La formidable force de ce médium, le Liégeois Johan Lolos (célèbre en ligne sous le pseudonyme @lebackpacker) la connaît mieux que personne, lui qui a réussi à séduire, en l’espace de quelques années, plus d’un demi-million d’abonnés. Son histoire commence en Nouvelle-Zélande, dans la petite ville de Wanaka sur l’île du Sud – un endroit largement méconnu et mal-aimé jusqu’au débarquement du Belge.  » En découvrant ce coin, au cours de mon périple à travers le pays, j’ai immédiatement eu le coup de foudre, raconte-t-il. Bien décidé à prolonger mon séjour et fort d’une base d’abonnés déjà assez conséquente, j’ai négocié avec l’office de tourisme local en me proposant comme ambassadeur numérique. En échange, ils ont pris en charge mon hébergement dans un petit studio pendant sept mois. Nous avons organisé avec succès un Instameet avec des utilisateurs en provenance du monde entier, à charge pour eux de publier en échange vingt posts… Et c’est là que les chiffres ont explosé. Cette année-là, Wanaka a vu sa fréquentation progresser de 15 % – la plus forte croissance dans cette nation, et ce rien que grâce à ce réseau ! La ville a été l’un des pionniers du marketing d’influence, suivie un peu plus tard par l’Australie, le Canada, l’Islande, les îles Féroé et enfin le reste de l’Europe.  »
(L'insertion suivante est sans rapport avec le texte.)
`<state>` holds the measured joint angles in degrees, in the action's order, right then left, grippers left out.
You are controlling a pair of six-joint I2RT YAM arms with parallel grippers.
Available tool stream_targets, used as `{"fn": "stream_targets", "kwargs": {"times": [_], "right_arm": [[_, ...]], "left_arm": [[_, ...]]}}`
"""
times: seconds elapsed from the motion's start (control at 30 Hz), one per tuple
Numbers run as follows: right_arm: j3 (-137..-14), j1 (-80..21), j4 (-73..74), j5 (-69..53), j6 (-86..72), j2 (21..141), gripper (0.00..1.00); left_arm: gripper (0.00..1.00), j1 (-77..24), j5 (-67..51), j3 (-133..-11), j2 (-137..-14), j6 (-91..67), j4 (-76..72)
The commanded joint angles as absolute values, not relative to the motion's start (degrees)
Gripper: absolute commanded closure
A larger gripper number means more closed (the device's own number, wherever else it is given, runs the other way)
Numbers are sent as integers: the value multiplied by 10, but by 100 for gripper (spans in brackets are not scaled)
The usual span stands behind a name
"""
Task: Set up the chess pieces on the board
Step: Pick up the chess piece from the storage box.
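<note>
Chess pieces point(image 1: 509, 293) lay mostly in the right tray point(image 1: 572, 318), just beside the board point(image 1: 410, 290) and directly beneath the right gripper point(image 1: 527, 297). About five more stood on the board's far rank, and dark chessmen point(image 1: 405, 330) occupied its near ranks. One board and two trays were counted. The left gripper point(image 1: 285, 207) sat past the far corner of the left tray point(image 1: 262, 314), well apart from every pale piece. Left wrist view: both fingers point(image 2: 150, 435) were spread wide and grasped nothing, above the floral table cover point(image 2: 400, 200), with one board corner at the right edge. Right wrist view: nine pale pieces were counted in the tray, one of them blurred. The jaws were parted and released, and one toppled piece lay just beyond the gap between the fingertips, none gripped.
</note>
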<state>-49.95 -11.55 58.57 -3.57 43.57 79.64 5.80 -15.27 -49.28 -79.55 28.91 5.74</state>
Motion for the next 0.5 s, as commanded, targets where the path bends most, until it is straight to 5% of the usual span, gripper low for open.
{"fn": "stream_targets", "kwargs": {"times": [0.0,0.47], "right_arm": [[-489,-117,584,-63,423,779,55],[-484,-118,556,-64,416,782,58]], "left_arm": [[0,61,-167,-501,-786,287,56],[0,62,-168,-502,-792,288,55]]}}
De 2014 à 2015, Johan Lolos a séjourné à Wanaka en Nouvelle-Zélande, où il a collaboré avec les services du tourisme pour assurer la promotion mondiale de la région sur les médias sociaux.
De 2014 à 2015, Johan Lolos a séjourné à Wanaka en Nouvelle-Zélande, où il a collaboré avec les services du tourisme pour assurer la promotion mondiale de la région sur les médias sociaux.© JOHAN LOLOS

Ces dernières illustrent parfaitement le pouvoir de l’Instacélébrité. Alors que l’archipel n’accueillait guère, en 2015, que trois pelés et un tondu, les globe-trotteurs peuvent désormais remercier leur bonne étoile s’ils parviennent à y trouver une chambre en haute saison.  » Cette notoriété virtuelle nous permet de toucher chaque jour des milliers de personnes à travers la planète, confirme Levi Hanssen, gestionnaire de contenu chez Visit Faroe Islands. Les photos publiées sur notre propre compte récoltent en moyenne 9 000 mentions  » J’aime  » chacune. Nous avons bien conscience que la plupart des gens n’ont jamais entendu parler des Féroé, mais le réseau social est en train de changer la donne : notre fréquentation a progressé de 10 % en 2017, et ce largement grâce à lui. Nous collaborons d’ailleurs souvent avec des utilisateurs et des blogueurs spécialisés en voyages, dont l’impact est infiniment plus grand que celui des panneaux publicitaires ou des magazines… et ce à moindre coût. Evidemment, c’est une arme à double tranchant. Le manque d’hébergements en haute saison est un peu problématique, mais c’est un écueil positif et nos habitants restent très satisfaits, car nous sommes encore loin du point de saturation. Chez nous, vous serez souvent encore le seul visiteur même sur les sites les plus populaires.  »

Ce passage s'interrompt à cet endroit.